> **Required action**
From the records below, please return each line that holds the word "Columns".

==== Dataset

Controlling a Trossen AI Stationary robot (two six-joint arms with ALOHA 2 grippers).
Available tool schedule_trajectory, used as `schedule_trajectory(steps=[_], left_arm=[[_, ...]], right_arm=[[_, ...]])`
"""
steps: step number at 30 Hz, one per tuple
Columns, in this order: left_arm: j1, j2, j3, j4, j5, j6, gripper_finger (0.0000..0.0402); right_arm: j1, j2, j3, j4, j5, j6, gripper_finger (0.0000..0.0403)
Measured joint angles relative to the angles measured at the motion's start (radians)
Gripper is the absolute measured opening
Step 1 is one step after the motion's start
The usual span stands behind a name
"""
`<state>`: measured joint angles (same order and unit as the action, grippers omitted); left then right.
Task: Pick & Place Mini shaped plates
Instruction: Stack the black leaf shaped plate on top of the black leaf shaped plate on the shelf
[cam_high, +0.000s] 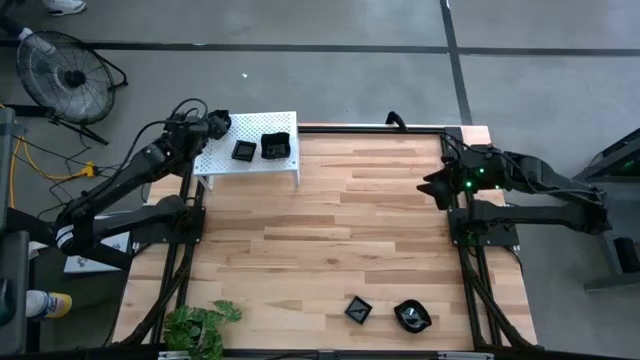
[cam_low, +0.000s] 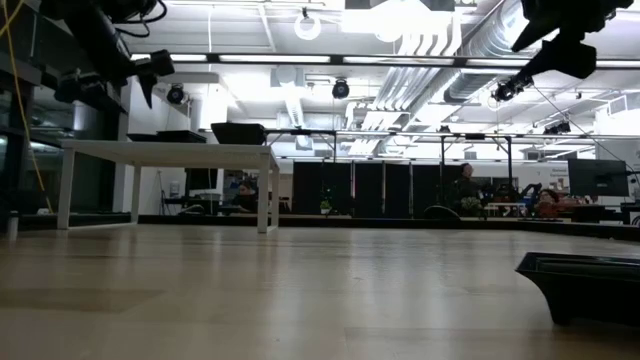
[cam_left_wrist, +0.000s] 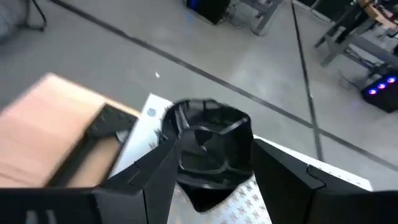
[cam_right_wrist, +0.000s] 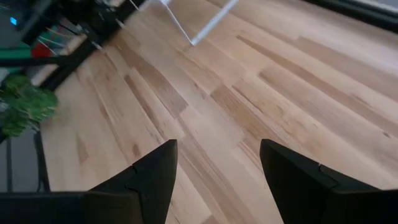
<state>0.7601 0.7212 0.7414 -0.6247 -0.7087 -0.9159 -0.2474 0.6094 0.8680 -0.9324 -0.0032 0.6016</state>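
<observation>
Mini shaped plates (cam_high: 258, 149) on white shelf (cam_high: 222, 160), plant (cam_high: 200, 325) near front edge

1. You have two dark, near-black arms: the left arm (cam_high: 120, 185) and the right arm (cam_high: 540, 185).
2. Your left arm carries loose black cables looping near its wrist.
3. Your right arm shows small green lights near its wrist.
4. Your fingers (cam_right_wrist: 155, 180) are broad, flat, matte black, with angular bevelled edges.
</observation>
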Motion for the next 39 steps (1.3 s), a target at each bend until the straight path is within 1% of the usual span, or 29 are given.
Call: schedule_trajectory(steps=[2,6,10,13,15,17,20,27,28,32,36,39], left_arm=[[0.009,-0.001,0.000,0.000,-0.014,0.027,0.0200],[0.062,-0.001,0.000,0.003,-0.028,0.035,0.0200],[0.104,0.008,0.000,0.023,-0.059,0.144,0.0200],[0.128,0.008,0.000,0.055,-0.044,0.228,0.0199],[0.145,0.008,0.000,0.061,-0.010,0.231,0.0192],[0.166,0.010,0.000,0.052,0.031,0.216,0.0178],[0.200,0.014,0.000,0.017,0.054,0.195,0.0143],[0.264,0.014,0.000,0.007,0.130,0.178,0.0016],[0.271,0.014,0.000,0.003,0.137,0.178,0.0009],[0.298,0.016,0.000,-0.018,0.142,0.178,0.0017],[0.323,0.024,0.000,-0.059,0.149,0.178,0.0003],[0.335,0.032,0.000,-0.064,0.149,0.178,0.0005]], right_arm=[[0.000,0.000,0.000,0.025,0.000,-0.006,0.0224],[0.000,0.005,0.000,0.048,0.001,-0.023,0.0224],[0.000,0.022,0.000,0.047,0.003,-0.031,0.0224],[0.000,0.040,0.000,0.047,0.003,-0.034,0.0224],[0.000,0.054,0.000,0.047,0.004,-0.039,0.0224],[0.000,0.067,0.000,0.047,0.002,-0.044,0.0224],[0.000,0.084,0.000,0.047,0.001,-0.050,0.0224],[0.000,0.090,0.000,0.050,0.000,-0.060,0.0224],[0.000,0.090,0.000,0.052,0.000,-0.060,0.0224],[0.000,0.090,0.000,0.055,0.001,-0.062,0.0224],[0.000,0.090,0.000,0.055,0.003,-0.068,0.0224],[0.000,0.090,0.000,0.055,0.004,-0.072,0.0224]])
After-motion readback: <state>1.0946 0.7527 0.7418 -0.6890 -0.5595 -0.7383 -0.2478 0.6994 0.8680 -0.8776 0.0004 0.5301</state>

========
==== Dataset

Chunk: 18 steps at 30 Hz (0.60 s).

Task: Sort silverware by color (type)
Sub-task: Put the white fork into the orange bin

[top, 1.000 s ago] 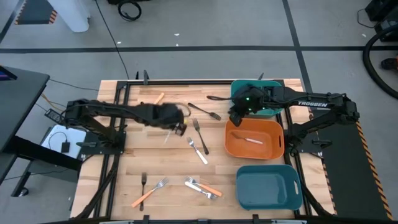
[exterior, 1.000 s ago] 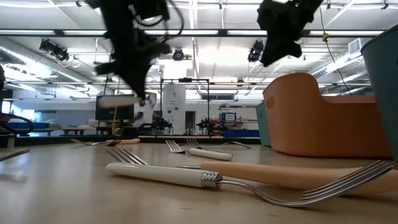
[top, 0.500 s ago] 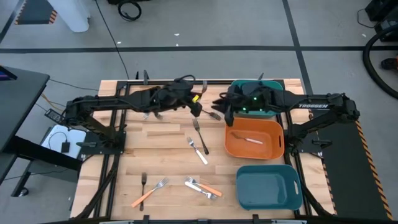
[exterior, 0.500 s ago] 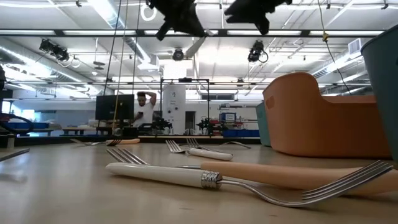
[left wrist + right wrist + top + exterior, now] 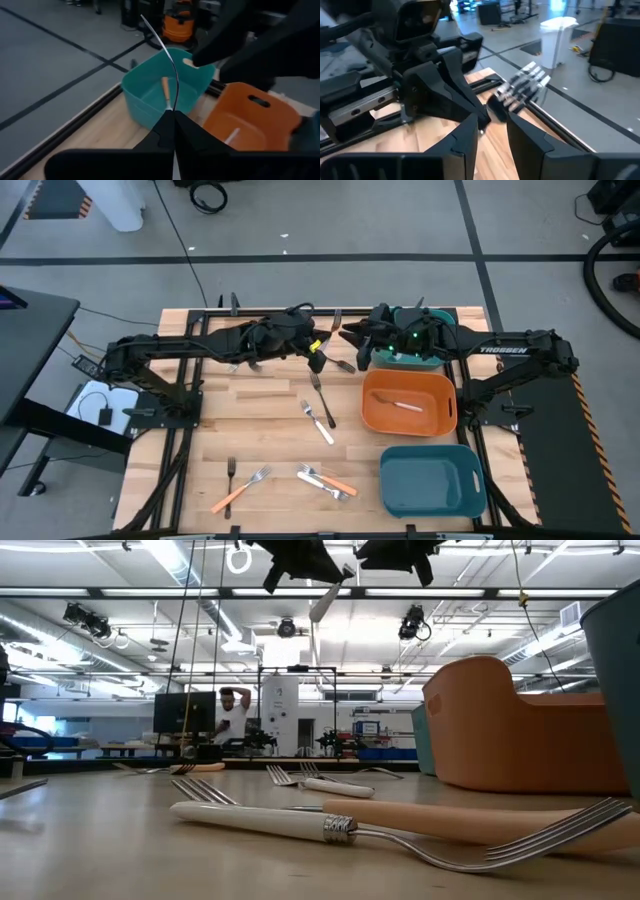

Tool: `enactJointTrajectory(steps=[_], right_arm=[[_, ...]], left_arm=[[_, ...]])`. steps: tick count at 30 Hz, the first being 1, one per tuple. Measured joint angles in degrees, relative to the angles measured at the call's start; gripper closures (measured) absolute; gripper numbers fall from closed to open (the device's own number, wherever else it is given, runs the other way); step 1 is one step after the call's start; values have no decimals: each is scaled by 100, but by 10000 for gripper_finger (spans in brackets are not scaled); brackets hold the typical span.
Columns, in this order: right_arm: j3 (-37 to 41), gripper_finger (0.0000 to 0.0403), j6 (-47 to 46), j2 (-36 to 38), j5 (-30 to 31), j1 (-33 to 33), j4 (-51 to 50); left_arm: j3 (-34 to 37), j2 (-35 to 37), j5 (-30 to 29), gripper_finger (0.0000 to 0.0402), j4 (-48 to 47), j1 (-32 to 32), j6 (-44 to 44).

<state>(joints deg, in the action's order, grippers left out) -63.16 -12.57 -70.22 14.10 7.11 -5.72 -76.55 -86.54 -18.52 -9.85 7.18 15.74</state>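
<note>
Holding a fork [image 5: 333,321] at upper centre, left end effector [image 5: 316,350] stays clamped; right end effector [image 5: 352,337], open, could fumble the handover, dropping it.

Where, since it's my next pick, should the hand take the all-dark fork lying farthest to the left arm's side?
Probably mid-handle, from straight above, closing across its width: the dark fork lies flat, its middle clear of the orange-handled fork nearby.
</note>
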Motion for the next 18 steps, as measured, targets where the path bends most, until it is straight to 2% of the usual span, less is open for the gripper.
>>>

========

> **Result of this task**
Columns, in this order: left_arm: j1, j2, j3, j4, j5, j6, gripper_finger (0.0000..0.0402); right_arm: j1, j2, j3, j4, j5, j6, gripper_finger (0.0000..0.0403)
Columns, in this order: right_arm: j3 (-37 to 41), gripper_finger (0.0000 to 0.0403), j6 (-47 to 46), j2 (-36 to 38), j5 (-30 to 31), j1 (-33 to 33), j4 (-51 to 50); left_arm: j3 (-34 to 37), j2 (-35 to 37), j5 (-30 to 29), gripper_finger (0.0000 to 0.0402), j4 (-48 to 47), j1 (-32 to 32), j6 (-44 to 44).

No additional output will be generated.